LEVINE v. COMMISSIONER

Docket No. 40372-86.

54 T.C.M. 1064 (1987)

T.C. Memo. 1987-564

Dennis B. Levine and Laurie Levine, v. Commissioner.

United States Tax Court.

Filed November 10, 1987.


Attorney(s) appearing for the Case

Lewis R. Clayton and Robert Ernst, 1285 Avenue of the Americas, New York, N.Y. 10019, for the petitioners.

Theodore Kletnick, for the respondent.


Memorandum Opinion

PANUTHOS, Special Trial Judge.

This case is before the Court on respondent's Motion to Dismiss for Lack of Jurisdiction as to Petitioner Dennis B. Levine and to Change Caption.1 The issue for consideration is whether we have jurisdiction over petitioner Dennis B. Levine (hereinafter petitioner) in light of a receivership proceeding commenced against him by the Securities and Exchange Commission.

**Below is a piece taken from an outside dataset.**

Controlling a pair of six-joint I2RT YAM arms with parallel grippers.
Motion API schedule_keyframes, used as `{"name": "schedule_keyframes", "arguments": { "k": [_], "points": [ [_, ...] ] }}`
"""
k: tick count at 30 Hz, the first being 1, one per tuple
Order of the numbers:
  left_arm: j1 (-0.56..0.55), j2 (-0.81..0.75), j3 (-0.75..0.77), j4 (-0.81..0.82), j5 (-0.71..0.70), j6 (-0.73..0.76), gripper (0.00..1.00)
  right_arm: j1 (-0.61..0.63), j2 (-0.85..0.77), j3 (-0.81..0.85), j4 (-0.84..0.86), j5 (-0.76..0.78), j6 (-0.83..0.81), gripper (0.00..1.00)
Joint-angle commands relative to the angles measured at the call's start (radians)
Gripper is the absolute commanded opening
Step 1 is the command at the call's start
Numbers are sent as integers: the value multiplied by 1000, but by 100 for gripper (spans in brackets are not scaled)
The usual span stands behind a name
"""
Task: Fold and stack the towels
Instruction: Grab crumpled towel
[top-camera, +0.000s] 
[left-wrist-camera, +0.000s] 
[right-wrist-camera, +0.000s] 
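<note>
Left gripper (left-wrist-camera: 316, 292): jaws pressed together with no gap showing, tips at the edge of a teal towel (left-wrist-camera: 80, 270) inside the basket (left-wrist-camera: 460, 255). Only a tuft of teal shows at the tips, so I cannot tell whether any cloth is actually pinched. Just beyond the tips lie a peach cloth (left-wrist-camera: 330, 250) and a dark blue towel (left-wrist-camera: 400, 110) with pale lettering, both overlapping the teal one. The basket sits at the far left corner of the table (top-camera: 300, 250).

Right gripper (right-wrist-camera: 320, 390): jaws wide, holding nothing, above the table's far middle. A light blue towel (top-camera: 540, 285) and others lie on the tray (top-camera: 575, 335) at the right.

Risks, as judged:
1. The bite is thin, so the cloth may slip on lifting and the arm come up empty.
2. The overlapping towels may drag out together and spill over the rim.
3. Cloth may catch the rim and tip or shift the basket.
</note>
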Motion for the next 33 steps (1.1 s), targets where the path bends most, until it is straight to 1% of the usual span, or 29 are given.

Respondent issued a notice of deficiency on July 15, 1986, determining deficiencies and additions to tax against petitioners as follows:

                                                              Additions to Tax
                                                 ----------------------------------------
Year                               Deficiency2   Section 6653(b)(1)    Section 6653(b)(2)

1980 ..........................   $ 91,143.76      $ 45,571.88                --
1981 ..........................   $115,358.21      $ 57,679.11                --
1982 ..........................   $246,953.87      $123,476.94         50% of interest
                                                                       due on $246,953.87

Respondent further issued a notice of deficiency on July 16, 1986, determining deficiencies and additions to tax as follows:

                                                              Additions to Tax
                                                 ----------------------------------------
Year                               Deficiency3    Section 6653(b)(1)    Section 6653(b)(2)

1983 ..........................   $  946,165.05    $  473,082.53       50% of interest
1984 ..........................   $1,071,676.83    $  535,832.42       due on deficiency
1985 ..........................   $3,574,241.11    $1,787,120.56       for each year.

The July 16, 1986 notice of deficiency also indicated that the deficiencies and additions with respect to the 1983 through 1985 taxable years were the subject of a jeopardy assessment.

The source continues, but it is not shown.